● Exercise directions
All of the data below should be printed again word for word, pictures excluded.

--- START ---

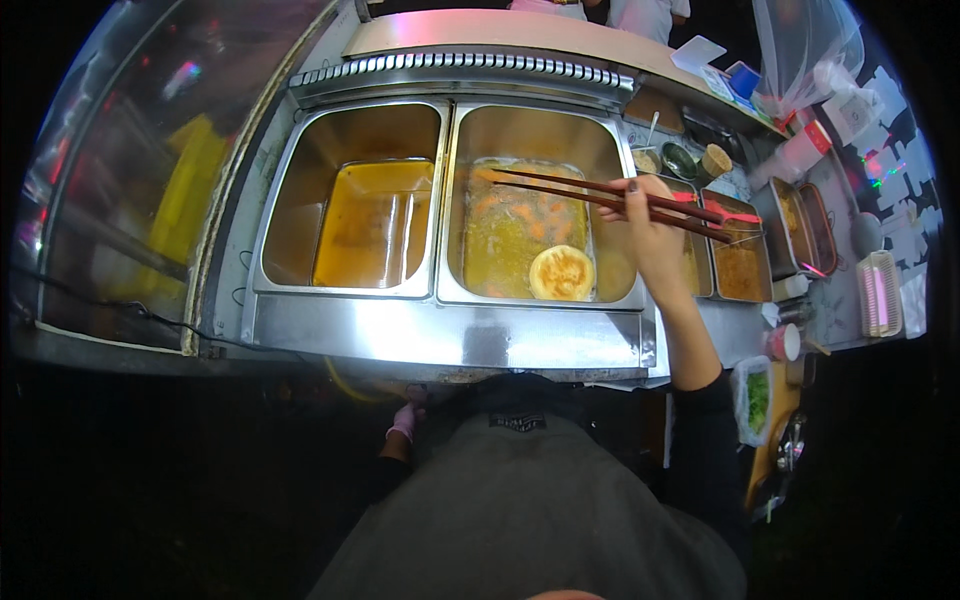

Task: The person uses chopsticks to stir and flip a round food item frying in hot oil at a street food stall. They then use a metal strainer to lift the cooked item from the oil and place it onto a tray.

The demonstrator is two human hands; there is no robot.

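Observation:
A pair of long dark-red cooking chopsticks point(555, 187) is held in my right hand point(651, 217). Their tips reach over the far left part of the right-hand fryer tank point(540, 127). Orange-brown pieces of food point(536, 225) lie in its bubbling oil. A round browned flatbread point(562, 274) sits near the tank's front right corner, apart from the chopsticks. Low in front of the counter, my left hand point(405, 421) wears a pink glove; dimness hides whether it holds anything. Still amber oil point(371, 225) fills the bottom of the left-hand fryer tank point(300, 172).
A clear panel point(150, 172) borders the left side. To the right are steel food pans point(739, 274), a small dark bowl point(679, 160), a white basket point(879, 294) and a bag of greens point(757, 397). People point(637, 19) stand behind the far shelf point(510, 34).

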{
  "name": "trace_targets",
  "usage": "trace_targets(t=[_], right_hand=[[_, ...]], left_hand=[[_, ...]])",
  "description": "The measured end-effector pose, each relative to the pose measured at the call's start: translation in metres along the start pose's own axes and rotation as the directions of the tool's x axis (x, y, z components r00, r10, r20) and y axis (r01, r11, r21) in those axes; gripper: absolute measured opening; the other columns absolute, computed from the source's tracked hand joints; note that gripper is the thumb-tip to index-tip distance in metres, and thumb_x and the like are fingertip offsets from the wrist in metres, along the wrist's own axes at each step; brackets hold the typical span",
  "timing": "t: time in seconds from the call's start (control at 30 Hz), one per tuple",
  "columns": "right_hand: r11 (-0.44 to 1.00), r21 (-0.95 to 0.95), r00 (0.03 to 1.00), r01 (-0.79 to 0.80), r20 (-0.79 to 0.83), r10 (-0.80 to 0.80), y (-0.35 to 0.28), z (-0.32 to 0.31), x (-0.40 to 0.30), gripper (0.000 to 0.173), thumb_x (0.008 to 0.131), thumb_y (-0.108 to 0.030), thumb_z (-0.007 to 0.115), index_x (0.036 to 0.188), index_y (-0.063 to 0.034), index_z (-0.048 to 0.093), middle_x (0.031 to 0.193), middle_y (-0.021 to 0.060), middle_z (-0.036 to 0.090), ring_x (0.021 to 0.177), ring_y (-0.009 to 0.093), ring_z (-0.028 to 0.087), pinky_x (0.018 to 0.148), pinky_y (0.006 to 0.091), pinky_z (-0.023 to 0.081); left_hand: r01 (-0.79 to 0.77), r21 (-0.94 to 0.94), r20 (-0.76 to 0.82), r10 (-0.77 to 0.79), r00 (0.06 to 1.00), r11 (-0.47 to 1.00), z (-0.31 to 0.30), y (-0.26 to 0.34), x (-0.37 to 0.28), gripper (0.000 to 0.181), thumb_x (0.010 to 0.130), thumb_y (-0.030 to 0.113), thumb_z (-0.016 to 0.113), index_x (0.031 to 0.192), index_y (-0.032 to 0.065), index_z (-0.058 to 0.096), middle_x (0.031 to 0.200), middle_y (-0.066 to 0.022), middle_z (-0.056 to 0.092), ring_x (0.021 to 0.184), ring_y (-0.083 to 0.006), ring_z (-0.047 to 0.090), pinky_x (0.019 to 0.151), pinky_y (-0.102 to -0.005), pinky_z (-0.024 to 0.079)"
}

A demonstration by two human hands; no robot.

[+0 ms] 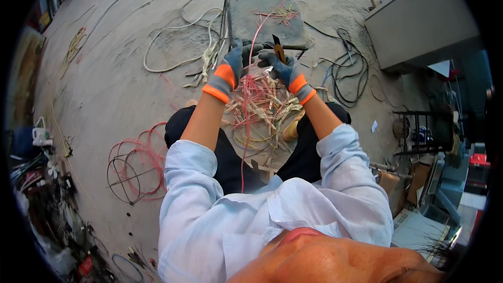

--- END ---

● Answer to this task
Task: The person uses chopsticks to stir and flip a round food item frying in hot oil at a street food stall. They then use a metal strainer to lift the cooked item from the oil and place it onto a tray.

The demonstrator is two human hands; there is no robot.

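Observation:
A pair of long dark-red cooking chopsticks point(555, 187) is held in my right hand point(651, 217). Their tips reach over the far left part of the right-hand fryer tank point(540, 127). Orange-brown pieces of food point(536, 225) lie in its bubbling oil. A round browned flatbread point(562, 274) sits near the tank's front right corner, apart from the chopsticks. Low in front of the counter, my left hand point(405, 421) wears a pink glove; dimness hides whether it holds anything. Still amber oil point(371, 225) fills the bottom of the left-hand fryer tank point(300, 172).
A clear panel point(150, 172) borders the left side. To the right are steel food pans point(739, 274), a small dark bowl point(679, 160), a white basket point(879, 294) and a bag of greens point(757, 397). People point(637, 19) stand behind the far shelf point(510, 34).
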
{
  "name": "trace_targets",
  "usage": "trace_targets(t=[_], right_hand=[[_, ...]], left_hand=[[_, ...]])",
  "description": "The measured end-effector pose, each relative to the pose measured at the call's start: translation in metres along the start pose's own axes and rotation as the directions of the tool's x axis (x, y, z components r00, r10, r20) and y axis (r01, r11, r21) in those axes; gripper: absolute measured opening; the other columns absolute, computed from the source's tracked hand joints; note that gripper is the thumb-tip to index-tip distance in metres, and thumb_x and the like are fingertip offsets from the wrist in metres, along the wrist's own axes at each step; brackets hold the typical span",
  "timing": "t: time in seconds from the call's start (control at 30 Hz), one per tuple",
  "columns": "right_hand: r11 (-0.44 to 1.00), r21 (-0.95 to 0.95), r00 (0.03 to 1.00), r01 (-0.79 to 0.80), r20 (-0.79 to 0.83), r10 (-0.80 to 0.80), y (-0.35 to 0.28), z (-0.32 to 0.31), x (-0.40 to 0.30), gripper (0.000 to 0.173), thumb_x (0.008 to 0.131), thumb_y (-0.108 to 0.030), thumb_z (-0.007 to 0.115), index_x (0.036 to 0.188), index_y (-0.063 to 0.034), index_z (-0.048 to 0.093), middle_x (0.031 to 0.193), middle_y (-0.021 to 0.060), middle_z (-0.036 to 0.090), ring_x (0.021 to 0.177), ring_y (-0.009 to 0.093), ring_z (-0.028 to 0.087), pinky_x (0.018 to 0.148), pinky_y (0.006 to 0.091), pinky_z (-0.023 to 0.081); left_hand: r01 (-0.79 to 0.77), r21 (-0.94 to 0.94), r20 (-0.76 to 0.82), r10 (-0.77 to 0.79), r00 (0.06 to 1.00), r11 (-0.47 to 1.00), z (-0.31 to 0.30), y (-0.26 to 0.34), x (-0.37 to 0.28), gripper (0.000 to 0.181), thumb_x (0.010 to 0.130), thumb_y (-0.030 to 0.113), thumb_z (-0.016 to 0.113), index_x (0.031 to 0.192), index_y (-0.032 to 0.065), index_z (-0.058 to 0.096), middle_x (0.031 to 0.200), middle_y (-0.066 to 0.022), middle_z (-0.056 to 0.092), ring_x (0.021 to 0.184), ring_y (-0.083 to 0.006), ring_z (-0.047 to 0.090), pinky_x (0.019 to 0.151), pinky_y (-0.102 to -0.005), pinky_z (-0.024 to 0.079)"
}

A demonstration by two human hands; no robot.

[+0 ms] 

No further output is needed for the exercise.